Já o subsecretário municipal de saúde Jorge Darze acredita que o aumento repentino de casos seja porque haviam testes atrasados no laboratório do governo estadual:

— Nós continuamos a ter casos todos os dias. O.mais provável é que havia uma quantidade de exames depredados no laboratório Noel Nutels que ficaram prontos agora. Minha avaliação é que a estratégia de confinamento ajudou a reduzir a curva. E a oferta de leitos está atendendo a demanda — afirma.

A avaliação de especialistas ouvidos pelo GLOBO é que o número de notificações por dia só deve aumentar, já que o pico da contaminação é esperado para a última semana de abril. Para a Tania Vergara, presidente da Sociedade de infectologia do Rio de Janeiro, é preciso continuar com as medidas de isolamento para tentar reduzir essa subida ao máximo.

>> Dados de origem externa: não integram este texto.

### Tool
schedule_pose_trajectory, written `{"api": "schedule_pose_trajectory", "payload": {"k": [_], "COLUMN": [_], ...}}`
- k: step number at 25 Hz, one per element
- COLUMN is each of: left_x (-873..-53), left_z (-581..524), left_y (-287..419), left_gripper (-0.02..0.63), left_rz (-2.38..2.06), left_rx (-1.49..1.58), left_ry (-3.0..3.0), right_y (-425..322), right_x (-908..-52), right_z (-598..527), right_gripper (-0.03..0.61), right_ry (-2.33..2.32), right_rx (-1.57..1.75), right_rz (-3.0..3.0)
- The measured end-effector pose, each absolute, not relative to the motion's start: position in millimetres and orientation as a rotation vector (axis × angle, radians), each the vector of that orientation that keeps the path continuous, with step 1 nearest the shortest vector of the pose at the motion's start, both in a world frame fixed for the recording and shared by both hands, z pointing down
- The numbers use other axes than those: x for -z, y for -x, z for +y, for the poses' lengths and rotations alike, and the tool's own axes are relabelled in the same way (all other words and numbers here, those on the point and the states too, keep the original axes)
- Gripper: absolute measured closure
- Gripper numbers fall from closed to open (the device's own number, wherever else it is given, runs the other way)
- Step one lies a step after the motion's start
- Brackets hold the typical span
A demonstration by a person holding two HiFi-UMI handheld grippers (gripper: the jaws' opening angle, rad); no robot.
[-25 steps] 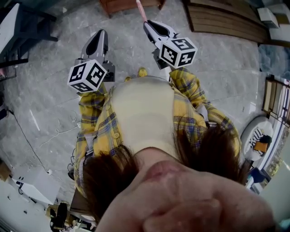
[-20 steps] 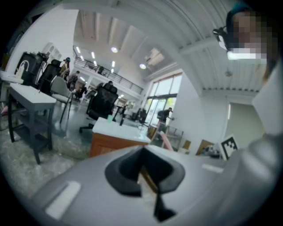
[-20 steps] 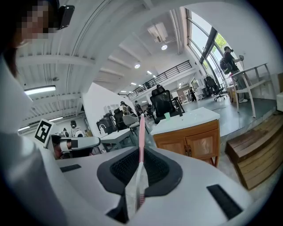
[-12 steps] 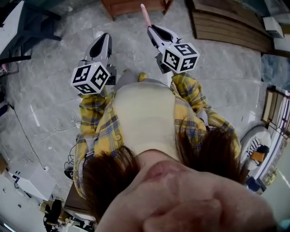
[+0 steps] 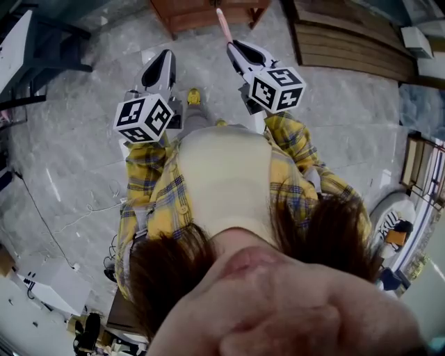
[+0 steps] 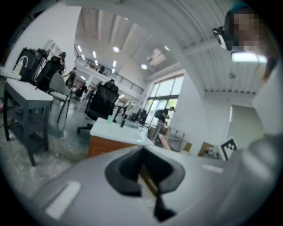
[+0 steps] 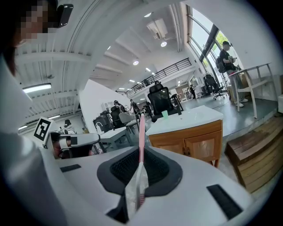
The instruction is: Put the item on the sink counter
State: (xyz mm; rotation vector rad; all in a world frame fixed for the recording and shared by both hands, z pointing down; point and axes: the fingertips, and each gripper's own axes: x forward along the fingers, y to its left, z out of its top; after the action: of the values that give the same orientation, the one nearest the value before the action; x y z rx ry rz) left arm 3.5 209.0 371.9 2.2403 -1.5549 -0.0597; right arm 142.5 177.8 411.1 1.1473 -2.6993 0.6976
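Observation:
My right gripper point(image 5: 235, 49) is shut on a pink toothbrush point(image 5: 222, 23), whose handle sticks out forward past the jaws. In the right gripper view the toothbrush point(image 7: 141, 129) stands upright between the closed pads of my right gripper point(image 7: 140, 153), with its bristled head low in a clear wrapper. The sink counter point(image 7: 191, 117), white-topped on a wooden cabinet, stands ahead with a green cup point(image 7: 165, 114) on it. My left gripper point(image 5: 162, 61) is shut and empty, and it points at the same counter point(image 6: 116, 130). The cabinet point(image 5: 207, 10) shows at the top edge of the head view.
Wooden steps point(image 7: 255, 155) lie right of the cabinet. A grey desk point(image 6: 25, 92) and office chairs point(image 6: 101, 102) stand to the left. People stand in the background point(image 7: 227, 56). Cables point(image 5: 89, 206) trail on the marble floor beside the person's yellow shirt.
The person has stepped forward: the wooden cabinet has come further into the head view's top edge, both grippers sit slightly lower in the frame, and a yellow shoe now shows.

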Motion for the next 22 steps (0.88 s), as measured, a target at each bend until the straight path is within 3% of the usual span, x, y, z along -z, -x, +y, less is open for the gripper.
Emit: {"api": "schedule_pose_trajectory", "payload": {"k": [22], "left_x": [-373], "left_z": [82], "left_y": [79], "left_gripper": [0.607], "left_rz": [-1.483], "left_rx": [0.036], "left_ry": [-2.274], "right_y": [-58], "right_x": [-412], "right_z": [52], "right_gripper": [0.54], "right_ry": [-1.232], "right_rx": [-0.735], "right_rz": [-2.637]}}
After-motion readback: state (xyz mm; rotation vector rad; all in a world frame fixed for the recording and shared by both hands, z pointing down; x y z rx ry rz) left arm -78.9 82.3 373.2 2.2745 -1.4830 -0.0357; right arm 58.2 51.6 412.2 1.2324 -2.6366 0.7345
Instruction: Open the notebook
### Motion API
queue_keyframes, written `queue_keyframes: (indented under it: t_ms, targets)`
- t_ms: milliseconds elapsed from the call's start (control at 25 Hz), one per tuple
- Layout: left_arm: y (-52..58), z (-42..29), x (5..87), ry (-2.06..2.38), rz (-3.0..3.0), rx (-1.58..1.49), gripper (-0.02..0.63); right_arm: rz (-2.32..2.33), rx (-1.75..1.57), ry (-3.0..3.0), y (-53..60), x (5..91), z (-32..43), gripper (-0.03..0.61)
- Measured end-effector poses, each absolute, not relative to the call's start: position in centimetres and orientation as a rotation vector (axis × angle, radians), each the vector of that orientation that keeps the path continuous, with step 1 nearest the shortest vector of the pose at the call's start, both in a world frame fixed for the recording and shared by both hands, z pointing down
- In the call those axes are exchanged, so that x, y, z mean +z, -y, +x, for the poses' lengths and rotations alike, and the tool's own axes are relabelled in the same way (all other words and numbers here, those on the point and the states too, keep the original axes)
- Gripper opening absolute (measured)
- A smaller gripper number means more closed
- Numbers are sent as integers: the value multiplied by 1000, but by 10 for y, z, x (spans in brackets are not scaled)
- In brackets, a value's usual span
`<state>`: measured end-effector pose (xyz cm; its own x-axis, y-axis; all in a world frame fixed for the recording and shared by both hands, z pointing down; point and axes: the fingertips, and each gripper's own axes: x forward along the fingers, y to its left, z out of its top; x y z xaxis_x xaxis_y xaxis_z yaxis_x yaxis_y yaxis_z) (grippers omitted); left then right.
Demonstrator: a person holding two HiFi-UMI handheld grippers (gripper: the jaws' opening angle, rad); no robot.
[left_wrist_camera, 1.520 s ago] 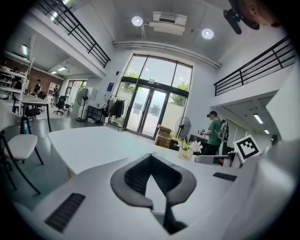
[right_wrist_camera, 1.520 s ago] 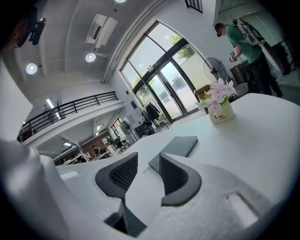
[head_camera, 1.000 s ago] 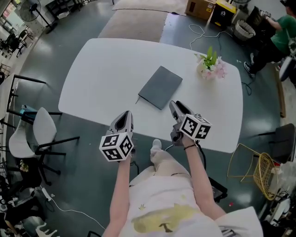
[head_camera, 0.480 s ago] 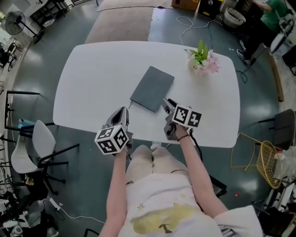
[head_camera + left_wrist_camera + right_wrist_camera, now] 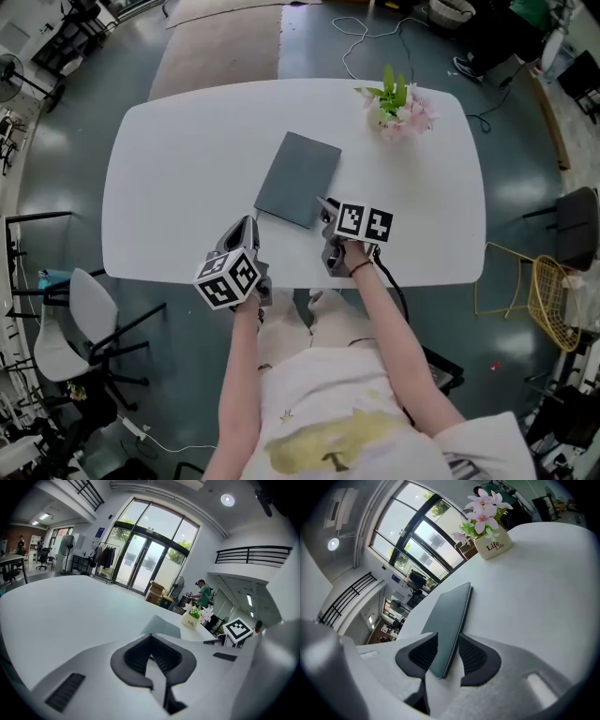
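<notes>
We saw the closed grey notebook (image 5: pixel 298 178) lying flat near the middle of the white worktop (image 5: pixel 178 169), turned at a slant, its near corner towards us. Our right claw (image 5: pixel 325 204) was at that corner with its fingers spread; in the right gripper view the notebook's edge ran between the two dark pads, and a thin gap showed on the worktop side. Our left claw (image 5: pixel 246 225) hung over the near rim of the worktop, a little left of the notebook and apart from it, its tips pressed together with nothing between them. A small pot of pink flowers (image 5: pixel 398 108) stood near the far right corner, well apart from the notebook, and nothing lay between the claws and the book. Around the worktop on the grey floor were a pale chair (image 5: pixel 80 319) at the left, a yellow wire chair (image 5: pixel 548 300) at the right, a rug (image 5: pixel 225 42) and loose cables (image 5: pixel 375 42) beyond the far edge.
</notes>
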<state>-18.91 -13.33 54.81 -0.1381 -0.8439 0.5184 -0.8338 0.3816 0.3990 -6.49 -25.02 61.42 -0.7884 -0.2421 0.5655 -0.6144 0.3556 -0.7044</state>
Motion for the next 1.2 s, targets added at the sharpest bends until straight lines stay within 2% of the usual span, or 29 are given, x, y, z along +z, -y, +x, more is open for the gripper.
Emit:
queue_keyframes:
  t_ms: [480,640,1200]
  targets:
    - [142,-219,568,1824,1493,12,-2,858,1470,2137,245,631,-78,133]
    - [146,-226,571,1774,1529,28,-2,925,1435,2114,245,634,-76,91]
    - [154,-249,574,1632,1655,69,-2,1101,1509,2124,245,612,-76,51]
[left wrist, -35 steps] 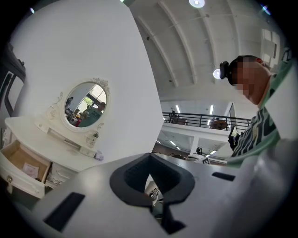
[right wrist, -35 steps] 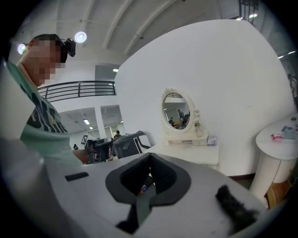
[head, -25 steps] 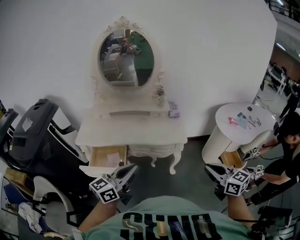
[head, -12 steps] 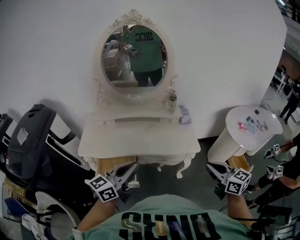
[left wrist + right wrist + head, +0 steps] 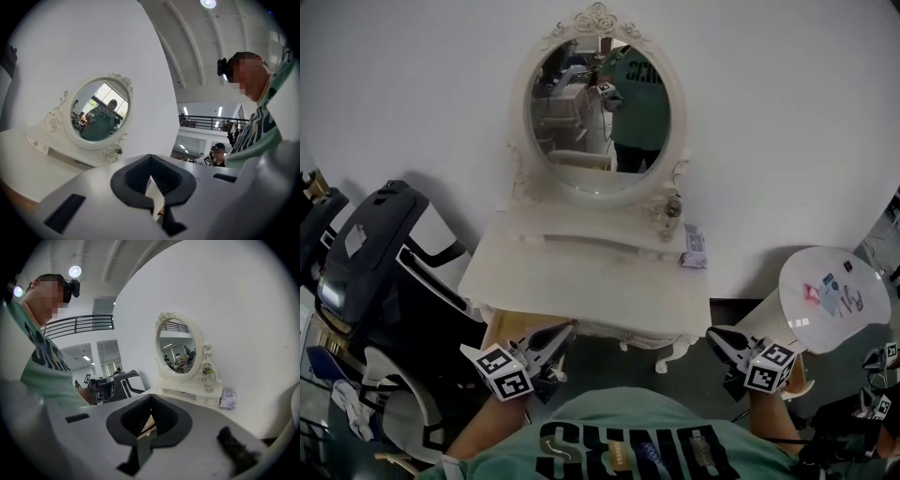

— Só vamos ter certeza do impacto do isolamento social daqui uma semana, porque os casos confirmados são aqueles sintomáticos e que procuraram os hospitais. O período de incubação é de aproximadamente 14 dias. Precisamos ficar em casa — conta Tânia

Também há uma grande preocupação com a subnotificação de casos. Nesta quarta-feira uma análise feita pelo Núcleo de Operações e Inteligência em Saúde (NOIS), que reúne especialistas de diversas instituições públicas e privadas, antes da divulgação dos mais de cem casos afirmou que o cenário no Rio de Janeiro está entre o cenário otimista e mediano. Porém, eles alertaram para um problema nacional de falta de testagem:

“O Brasil apresenta duas dificuldades na mensuração do total de casos positivos identificados: ausência de uma política de testagem ampla e o atraso na obtenção dos resultados e notificações”, cita trecho do estudo.

Segundo o governo estadual, nesta semana quase 700 mil kits de testagem rápida devem chegar ao Rio. Nas próximas semanas o laboratório do estado também deve ser equipado para aumentar a capacidade de testagem. Nesse caso, a prioridade do diagnóstico é testar profissionais de saúde e segurança, pacientes graves e óbitos em investigação.